On dit souvent que rien ne vaut une bonne crise pour remettre les pendules à l’heure, faire le tri parmi ses priorités, choisir de quoi son futur sera fait. Certes, mais encore faut-il que cette crise s’accompagne de marges de manœuvre, de possibilité de rédemption, d’espoir…
Dans le cas des CPAS, le constat n’est pas tout à fait celui-là. Voilà cinquante ans que ceux-ci ont vu le jour, lors du vote de la loi organique du 8 juillet 1976. Une longue histoire, de la charité à l’action sociale (lire «Du pain des hospices à l’action sociale»), mais qui est aujourd’hui mise à mal par la limitation des allocations de chômage à deux ans. Décidée au niveau fédéral, celle-ci risque fort de peser de tout son poids sur les CPAS puisque les exclus du chômage finiront bien par venir frapper à leur porte (lire «CPAS, 50 ans après: du filet de sécurité à la première ligne sociale»).
Pourtant, que l’on se situe dans une commune riche, rurale et peu peuplée ou dans une commune urbaine et précaire, disposer d’un CPAS n’est pas du luxe, même si les réalités et les problématiques rencontrées sont parfois bien différentes (lire «De Messancy à Molenbeek, plongée au cœur de deux CPAS que tout oppose»).
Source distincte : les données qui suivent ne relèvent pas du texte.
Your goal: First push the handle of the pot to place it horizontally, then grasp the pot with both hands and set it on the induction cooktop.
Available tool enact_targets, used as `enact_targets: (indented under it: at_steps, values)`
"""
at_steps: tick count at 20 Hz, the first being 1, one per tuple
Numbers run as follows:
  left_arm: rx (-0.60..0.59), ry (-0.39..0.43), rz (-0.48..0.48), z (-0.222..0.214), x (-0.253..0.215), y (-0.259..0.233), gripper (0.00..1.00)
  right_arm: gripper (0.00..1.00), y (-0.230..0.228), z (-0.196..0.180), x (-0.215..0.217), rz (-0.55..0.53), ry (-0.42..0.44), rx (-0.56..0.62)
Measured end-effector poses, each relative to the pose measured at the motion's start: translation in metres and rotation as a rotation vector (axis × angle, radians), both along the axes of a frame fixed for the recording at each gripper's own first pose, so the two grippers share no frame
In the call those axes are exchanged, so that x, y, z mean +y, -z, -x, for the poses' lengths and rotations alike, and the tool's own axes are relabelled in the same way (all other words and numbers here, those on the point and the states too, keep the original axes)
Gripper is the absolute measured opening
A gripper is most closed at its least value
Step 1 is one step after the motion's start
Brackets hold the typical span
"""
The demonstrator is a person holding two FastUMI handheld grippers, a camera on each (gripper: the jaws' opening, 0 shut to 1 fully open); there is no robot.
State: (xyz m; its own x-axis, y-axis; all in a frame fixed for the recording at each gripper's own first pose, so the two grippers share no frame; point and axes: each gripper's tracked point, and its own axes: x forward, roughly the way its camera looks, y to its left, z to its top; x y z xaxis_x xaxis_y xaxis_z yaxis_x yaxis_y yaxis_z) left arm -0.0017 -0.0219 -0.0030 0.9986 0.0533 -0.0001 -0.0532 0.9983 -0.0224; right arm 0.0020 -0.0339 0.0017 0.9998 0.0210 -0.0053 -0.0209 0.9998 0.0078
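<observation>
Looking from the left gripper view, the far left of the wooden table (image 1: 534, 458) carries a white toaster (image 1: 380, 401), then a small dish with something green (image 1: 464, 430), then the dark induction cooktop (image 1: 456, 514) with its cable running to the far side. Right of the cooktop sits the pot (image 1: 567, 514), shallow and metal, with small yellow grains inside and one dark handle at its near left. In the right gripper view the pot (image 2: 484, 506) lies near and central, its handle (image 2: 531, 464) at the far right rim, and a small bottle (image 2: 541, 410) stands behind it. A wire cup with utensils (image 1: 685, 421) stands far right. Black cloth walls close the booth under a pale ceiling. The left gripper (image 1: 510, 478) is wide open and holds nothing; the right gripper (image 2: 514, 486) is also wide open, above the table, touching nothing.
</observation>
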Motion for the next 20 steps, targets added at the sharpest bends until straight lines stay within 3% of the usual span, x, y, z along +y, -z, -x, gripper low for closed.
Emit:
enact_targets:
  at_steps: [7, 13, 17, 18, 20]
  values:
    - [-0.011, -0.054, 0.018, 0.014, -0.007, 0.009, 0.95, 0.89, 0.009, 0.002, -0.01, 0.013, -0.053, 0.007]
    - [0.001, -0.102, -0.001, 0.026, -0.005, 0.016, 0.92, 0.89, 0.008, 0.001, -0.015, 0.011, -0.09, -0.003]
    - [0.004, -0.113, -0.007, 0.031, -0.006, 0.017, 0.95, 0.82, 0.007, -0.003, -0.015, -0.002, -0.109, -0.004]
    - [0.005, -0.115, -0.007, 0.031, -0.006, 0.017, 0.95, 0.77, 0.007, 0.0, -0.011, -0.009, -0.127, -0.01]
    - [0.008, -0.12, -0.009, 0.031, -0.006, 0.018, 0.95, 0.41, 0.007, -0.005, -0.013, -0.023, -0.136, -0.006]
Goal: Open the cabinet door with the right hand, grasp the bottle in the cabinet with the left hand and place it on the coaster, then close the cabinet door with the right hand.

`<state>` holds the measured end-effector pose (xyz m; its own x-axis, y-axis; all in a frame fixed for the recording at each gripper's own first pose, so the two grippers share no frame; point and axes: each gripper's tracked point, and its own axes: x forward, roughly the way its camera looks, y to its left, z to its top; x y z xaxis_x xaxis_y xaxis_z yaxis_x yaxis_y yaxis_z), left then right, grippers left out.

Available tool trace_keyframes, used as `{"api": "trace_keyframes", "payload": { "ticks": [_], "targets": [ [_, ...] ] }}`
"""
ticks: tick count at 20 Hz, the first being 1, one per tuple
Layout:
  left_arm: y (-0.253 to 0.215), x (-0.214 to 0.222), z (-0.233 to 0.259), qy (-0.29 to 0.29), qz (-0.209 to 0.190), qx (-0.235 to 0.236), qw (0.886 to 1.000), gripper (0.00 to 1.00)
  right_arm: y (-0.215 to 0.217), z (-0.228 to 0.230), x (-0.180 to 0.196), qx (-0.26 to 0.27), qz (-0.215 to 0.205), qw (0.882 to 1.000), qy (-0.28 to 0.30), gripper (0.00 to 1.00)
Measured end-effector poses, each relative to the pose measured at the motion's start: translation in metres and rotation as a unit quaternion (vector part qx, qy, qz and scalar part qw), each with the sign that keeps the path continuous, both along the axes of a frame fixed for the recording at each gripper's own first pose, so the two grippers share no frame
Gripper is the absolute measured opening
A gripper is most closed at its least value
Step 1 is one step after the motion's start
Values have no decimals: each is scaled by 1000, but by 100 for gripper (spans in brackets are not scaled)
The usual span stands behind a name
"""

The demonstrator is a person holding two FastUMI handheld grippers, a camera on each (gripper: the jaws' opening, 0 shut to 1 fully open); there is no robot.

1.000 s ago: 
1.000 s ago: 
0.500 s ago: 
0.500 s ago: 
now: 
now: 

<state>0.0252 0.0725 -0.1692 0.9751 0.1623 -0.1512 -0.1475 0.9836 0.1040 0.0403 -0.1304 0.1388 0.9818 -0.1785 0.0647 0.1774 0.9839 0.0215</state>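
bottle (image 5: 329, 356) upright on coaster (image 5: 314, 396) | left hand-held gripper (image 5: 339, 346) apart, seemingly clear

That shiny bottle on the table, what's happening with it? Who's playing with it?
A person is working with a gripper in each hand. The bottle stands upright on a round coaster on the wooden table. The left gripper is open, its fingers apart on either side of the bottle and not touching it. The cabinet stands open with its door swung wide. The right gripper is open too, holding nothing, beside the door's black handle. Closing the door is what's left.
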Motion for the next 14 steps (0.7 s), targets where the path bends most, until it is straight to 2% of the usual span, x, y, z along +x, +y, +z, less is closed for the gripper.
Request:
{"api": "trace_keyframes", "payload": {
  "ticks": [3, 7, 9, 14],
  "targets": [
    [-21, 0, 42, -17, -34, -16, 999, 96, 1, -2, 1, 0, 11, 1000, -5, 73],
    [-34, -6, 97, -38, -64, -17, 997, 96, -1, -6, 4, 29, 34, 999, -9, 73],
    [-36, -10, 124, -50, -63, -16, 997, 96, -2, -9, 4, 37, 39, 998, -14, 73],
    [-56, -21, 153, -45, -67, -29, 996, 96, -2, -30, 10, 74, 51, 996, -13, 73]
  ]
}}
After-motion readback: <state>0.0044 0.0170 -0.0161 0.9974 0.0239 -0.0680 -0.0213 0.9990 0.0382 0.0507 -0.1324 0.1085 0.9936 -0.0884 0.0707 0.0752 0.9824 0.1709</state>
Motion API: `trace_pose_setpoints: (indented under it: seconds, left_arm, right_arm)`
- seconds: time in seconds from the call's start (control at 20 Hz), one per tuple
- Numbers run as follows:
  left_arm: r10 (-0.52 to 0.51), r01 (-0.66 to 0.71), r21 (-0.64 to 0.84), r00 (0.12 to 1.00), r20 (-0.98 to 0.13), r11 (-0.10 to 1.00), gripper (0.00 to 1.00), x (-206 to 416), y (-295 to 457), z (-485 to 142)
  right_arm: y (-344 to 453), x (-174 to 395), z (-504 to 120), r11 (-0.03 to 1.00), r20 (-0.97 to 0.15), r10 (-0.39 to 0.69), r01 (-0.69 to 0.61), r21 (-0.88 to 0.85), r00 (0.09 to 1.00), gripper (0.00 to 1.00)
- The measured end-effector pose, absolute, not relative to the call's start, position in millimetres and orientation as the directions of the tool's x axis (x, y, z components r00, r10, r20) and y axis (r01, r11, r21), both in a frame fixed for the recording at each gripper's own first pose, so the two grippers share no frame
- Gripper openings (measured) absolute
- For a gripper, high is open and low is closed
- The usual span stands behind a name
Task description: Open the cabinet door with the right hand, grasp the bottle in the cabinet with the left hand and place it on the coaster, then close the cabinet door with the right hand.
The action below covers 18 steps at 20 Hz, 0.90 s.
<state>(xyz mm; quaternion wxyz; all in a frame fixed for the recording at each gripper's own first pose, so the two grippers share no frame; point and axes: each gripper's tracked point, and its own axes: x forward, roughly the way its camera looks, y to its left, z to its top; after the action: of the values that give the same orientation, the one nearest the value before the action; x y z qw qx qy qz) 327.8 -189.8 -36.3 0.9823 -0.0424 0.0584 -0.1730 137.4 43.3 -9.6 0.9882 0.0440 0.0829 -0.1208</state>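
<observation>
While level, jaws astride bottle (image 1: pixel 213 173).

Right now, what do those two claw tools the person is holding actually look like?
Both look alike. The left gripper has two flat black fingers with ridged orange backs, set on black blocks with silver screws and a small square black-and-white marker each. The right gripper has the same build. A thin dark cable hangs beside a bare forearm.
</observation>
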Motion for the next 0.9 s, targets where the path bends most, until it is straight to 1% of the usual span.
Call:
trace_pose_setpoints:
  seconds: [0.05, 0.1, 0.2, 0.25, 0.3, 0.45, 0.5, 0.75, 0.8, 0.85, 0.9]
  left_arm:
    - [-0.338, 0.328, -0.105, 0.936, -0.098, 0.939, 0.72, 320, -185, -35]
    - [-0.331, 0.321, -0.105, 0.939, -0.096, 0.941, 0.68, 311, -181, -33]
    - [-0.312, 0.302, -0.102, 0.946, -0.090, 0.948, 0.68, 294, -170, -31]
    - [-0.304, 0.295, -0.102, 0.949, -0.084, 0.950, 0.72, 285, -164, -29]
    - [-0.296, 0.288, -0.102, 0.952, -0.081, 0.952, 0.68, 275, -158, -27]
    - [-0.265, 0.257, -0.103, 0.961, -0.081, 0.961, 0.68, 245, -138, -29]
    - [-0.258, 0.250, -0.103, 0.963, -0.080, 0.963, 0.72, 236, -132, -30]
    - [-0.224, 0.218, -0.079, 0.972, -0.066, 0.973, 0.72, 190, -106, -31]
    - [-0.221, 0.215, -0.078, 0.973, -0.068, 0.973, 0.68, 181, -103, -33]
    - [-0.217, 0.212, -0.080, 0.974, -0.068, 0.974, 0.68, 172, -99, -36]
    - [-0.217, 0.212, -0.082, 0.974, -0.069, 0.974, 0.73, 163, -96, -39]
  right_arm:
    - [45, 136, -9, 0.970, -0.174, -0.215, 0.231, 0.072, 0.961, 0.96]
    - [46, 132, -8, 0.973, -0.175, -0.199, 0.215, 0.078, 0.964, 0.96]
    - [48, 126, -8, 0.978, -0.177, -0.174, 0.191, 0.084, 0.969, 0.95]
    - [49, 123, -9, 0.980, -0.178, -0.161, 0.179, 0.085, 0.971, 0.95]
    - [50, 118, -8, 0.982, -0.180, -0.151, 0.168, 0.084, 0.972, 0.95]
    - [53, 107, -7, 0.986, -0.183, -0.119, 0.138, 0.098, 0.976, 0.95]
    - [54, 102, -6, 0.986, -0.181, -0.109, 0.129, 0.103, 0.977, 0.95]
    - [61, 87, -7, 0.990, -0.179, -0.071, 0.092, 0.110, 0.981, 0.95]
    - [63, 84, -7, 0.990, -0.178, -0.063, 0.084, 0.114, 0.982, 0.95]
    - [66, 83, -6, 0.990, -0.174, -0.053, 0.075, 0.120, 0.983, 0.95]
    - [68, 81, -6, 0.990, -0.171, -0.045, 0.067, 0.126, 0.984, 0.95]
Si les CPAS sont indispensables, ils n’ont pas été épargnés par les médias ces temps-ci. À Verviers, Alter Échos brosse ainsi le portrait de celles et ceux qui, un jour, décident de s’adresser au centre public d’aide sociale du coin. Entre honte, non-recours, et chemin compliqué vers l’emploi, on découvre un tableau bien plus nuancé que ce que le reportage de RTL-TVI «Sans-boulot: tous fraudeurs?» réalisé par Christophe Deborsu le 7 novembre 2025 pouvait laisser entrapercevoir… (lire «Verviers au bout du rouleau»).
Et à Anderlecht, notre magazine revient sur un autre scandale, déclenché par un reportage de la VRT cette fois-ci. Les soupçons de fraude et de clientélisme évoqués par celui-ci pèsent encore lourdement sur l’image du CPAS d’Anderlecht. Mais si le cœur du problème était avant tout un système à bout de souffle? Alter Échos plonge dans la complexité de cette institution et dans les réalités vécues par ses usagers. (lire «Anderlecht dans la tempête»).